◆ **Problem requirements**
The entries below are to be returned as written, with all pictures dropped.

Dataset records
((

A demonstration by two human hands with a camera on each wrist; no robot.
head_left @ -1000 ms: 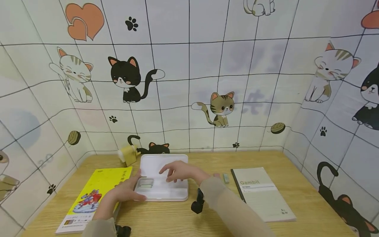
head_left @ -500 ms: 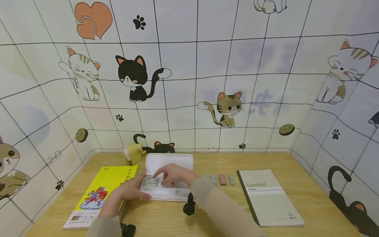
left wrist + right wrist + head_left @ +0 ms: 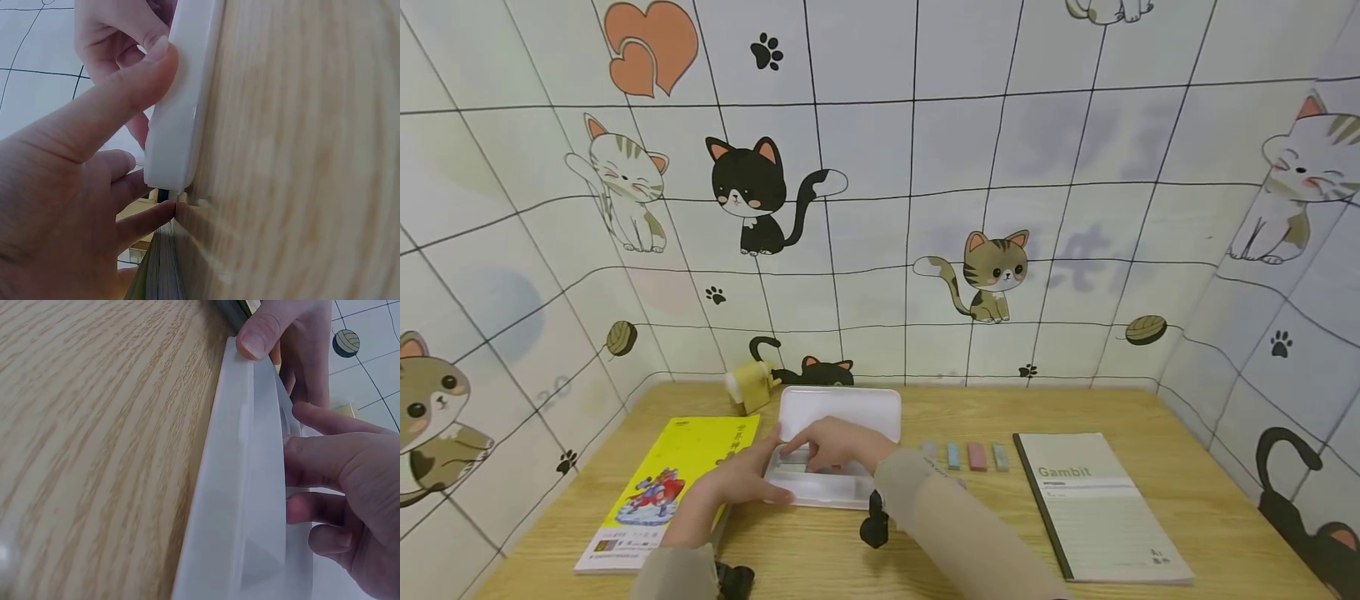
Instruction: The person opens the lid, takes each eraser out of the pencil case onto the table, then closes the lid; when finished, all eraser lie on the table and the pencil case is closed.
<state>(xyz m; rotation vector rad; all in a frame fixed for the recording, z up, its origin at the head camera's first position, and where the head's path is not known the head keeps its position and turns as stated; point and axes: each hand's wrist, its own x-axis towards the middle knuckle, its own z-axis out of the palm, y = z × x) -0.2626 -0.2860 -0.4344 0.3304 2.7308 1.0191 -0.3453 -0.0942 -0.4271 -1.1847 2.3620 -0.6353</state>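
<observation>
A white pencil case lies on the table with its lid folded open to the back. My left hand grips the case's left end, thumb on its front wall and fingers around the side. The fingers of my right hand reach into the case's left compartment. Index finger and thumb are spread at a pale block inside, which they partly cover. In the right wrist view the other fingers of the right hand are curled. Whether anything is pinched is hidden.
Several small pastel blocks, like erasers, among them a pink block, stand in a row right of the case. A Gambit notebook lies farther right. Left are a yellow book and, behind, a yellow pencil-sharpener-like object.
My right fingers have moved left and down into the left compartment, over the pale block. The left hand stays on the case. The head view has turned slightly, so everything shifts right.
</observation>
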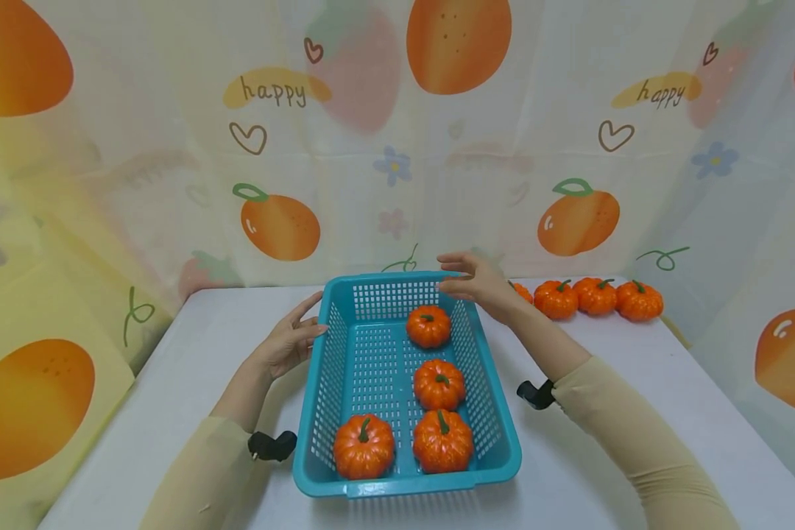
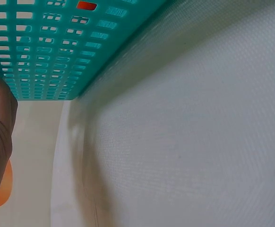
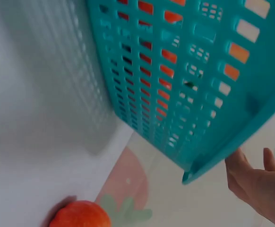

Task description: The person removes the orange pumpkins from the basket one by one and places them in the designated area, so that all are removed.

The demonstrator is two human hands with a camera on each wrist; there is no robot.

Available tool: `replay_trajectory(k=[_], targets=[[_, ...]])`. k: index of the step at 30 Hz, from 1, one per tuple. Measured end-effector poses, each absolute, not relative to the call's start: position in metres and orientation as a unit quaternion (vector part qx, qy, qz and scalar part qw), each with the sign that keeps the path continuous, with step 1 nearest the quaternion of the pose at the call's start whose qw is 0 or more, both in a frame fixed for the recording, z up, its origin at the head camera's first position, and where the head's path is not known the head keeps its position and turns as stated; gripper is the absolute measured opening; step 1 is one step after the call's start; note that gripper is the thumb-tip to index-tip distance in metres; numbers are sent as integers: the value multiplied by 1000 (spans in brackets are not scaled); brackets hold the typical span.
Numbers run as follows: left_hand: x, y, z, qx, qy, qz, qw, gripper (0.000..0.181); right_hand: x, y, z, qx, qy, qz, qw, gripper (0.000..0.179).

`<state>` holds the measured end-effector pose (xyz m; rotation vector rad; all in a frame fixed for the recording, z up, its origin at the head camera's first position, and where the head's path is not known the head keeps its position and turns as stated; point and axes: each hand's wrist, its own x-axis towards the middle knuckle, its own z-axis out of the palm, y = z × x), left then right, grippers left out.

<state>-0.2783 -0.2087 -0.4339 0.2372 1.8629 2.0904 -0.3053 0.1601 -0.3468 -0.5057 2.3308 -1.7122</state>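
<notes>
A turquoise plastic basket [image 1: 407, 486] with perforated walls stands on the white table. Inside it, small orange pumpkins with green stems sit apart: one at the near left [image 1: 364, 447], one at the near right [image 1: 443, 442], another just behind that [image 1: 439, 384] and one farther back [image 1: 428, 327]. My left hand [image 1: 288, 344] is at the basket's left rim, with the thumb right at the edge and the fingers extended. Over the far right corner, my right hand [image 1: 480, 283] is raised with its fingers loosely spread and nothing in them. In the right wrist view, the right hand [image 3: 258, 184] shows beyond the rim.
A row of several more pumpkins [image 1: 596, 297] lies along the table's back right, partly hidden by the right hand. One pumpkin [image 3: 81, 216] shows at the bottom of the right wrist view. A fruit-printed curtain [image 1: 397, 206] hangs behind the white table [image 1: 596, 456].
</notes>
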Motion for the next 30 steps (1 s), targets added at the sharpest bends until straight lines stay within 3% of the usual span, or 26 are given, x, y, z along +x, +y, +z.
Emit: replay_trajectory(k=[12,30], targets=[[-277,-208,-434,80,659,729,164,78,-304,129,-364,-148,823,-535,123,72],[-278,-209,-435,89,650,736,168,78,-314,117,-382,-136,855,-480,142,70]])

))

◆ **Response**
A demonstration by two human hands with a camera on each wrist; no robot.
head_left @ -1000 ms: 
head_left @ -500 ms: 
left wrist + right wrist + head_left @ +0 ms: 
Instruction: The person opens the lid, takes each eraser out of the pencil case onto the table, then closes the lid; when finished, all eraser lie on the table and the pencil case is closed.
<state>(xyz m; rotation vector rad; all in a frame fixed for the recording, z up, its origin at the head camera's first position, and where the head's path is not known the head keeps its position and turns as stated; point and axes: each hand's wrist, its own x-axis towards the middle knuckle, its own z-axis out of the palm, y = z × x) -0.2626 -0.2860 -0.4344 0.3304 2.7308 1.0191 -0.3453 -0.0942 -0.4271 -1.1847 2.3620 -0.6353</state>
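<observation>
A white pencil case lies on the table with its lid folded open to the back. My left hand grips the case's left end, thumb on its front wall and fingers around the side. The fingers of my right hand reach into the case's left compartment. Index finger and thumb are spread at a pale block inside, which they partly cover. In the right wrist view the other fingers of the right hand are curled. Whether anything is pinched is hidden.
Several small pastel blocks, like erasers, among them a pink block, stand in a row right of the case. A Gambit notebook lies farther right. Left are a yellow book and, behind, a yellow pencil-sharpener-like object.
My right fingers have moved left and down into the left compartment, over the pale block. The left hand stays on the case. The head view has turned slightly, so everything shifts right.
</observation>
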
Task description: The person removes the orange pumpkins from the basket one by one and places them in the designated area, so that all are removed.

The demonstrator is two human hands with a camera on each wrist; there is no robot.

Available tool: `replay_trajectory(k=[_], targets=[[_, ...]])`. k: index of the step at 30 Hz, from 1, one per tuple. Measured end-effector poses, each absolute, not relative to the call's start: position in metres and orientation as a unit quaternion (vector part qx, qy, qz and scalar part qw), each with the sign that keeps the path continuous, with step 1 nearest the quaternion of the pose at the call's start whose qw is 0 or more, both in a frame fixed for the recording, z up, its origin at the head camera's first position, and where the head's path is not known the head keeps its position and turns as stated; gripper is the absolute measured opening; step 1 is one step after the call's start; note that gripper is the thumb-tip to index-tip distance in metres; numbers are sent as integers: the value multiplied by 1000 (spans in brackets are not scaled); brackets hold the typical span.
Numbers run as follows: left_hand: x, y, z, qx, qy, qz, qw, gripper (0.000..0.181); right_hand: x, y, z, qx, qy, qz, qw, gripper (0.000..0.179).

`<state>` holds the measured end-effector pose (xyz m; rotation vector rad; all in a frame fixed for the recording, z up, its origin at the head camera's first position, and where the head's path is not known the head keeps its position and turns as stated; point and axes: each hand's wrist, its own x-axis towards the middle knuckle, its own z-axis out of the palm, y = z × x), left then right, grippers left out.

<state>-0.2783 -0.2087 -0.4339 0.2372 1.8629 2.0904 -0.3053 0.1601 -0.3468 -0.5057 2.3308 -1.7122</state>
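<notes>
A turquoise plastic basket [image 1: 407, 486] with perforated walls stands on the white table. Inside it, small orange pumpkins with green stems sit apart: one at the near left [image 1: 364, 447], one at the near right [image 1: 443, 442], another just behind that [image 1: 439, 384] and one farther back [image 1: 428, 327]. My left hand [image 1: 288, 344] is at the basket's left rim, with the thumb right at the edge and the fingers extended. Over the far right corner, my right hand [image 1: 480, 283] is raised with its fingers loosely spread and nothing in them. In the right wrist view, the right hand [image 3: 258, 184] shows beyond the rim.
A row of several more pumpkins [image 1: 596, 297] lies along the table's back right, partly hidden by the right hand. One pumpkin [image 3: 81, 216] shows at the bottom of the right wrist view. A fruit-printed curtain [image 1: 397, 206] hangs behind the white table [image 1: 596, 456].
</notes>
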Motion for the next 30 steps (1 s), targets added at the sharpest bends until straight lines stay within 3% of the usual span, or 26 are given, x, y, z along +x, +y, +z.
Emit: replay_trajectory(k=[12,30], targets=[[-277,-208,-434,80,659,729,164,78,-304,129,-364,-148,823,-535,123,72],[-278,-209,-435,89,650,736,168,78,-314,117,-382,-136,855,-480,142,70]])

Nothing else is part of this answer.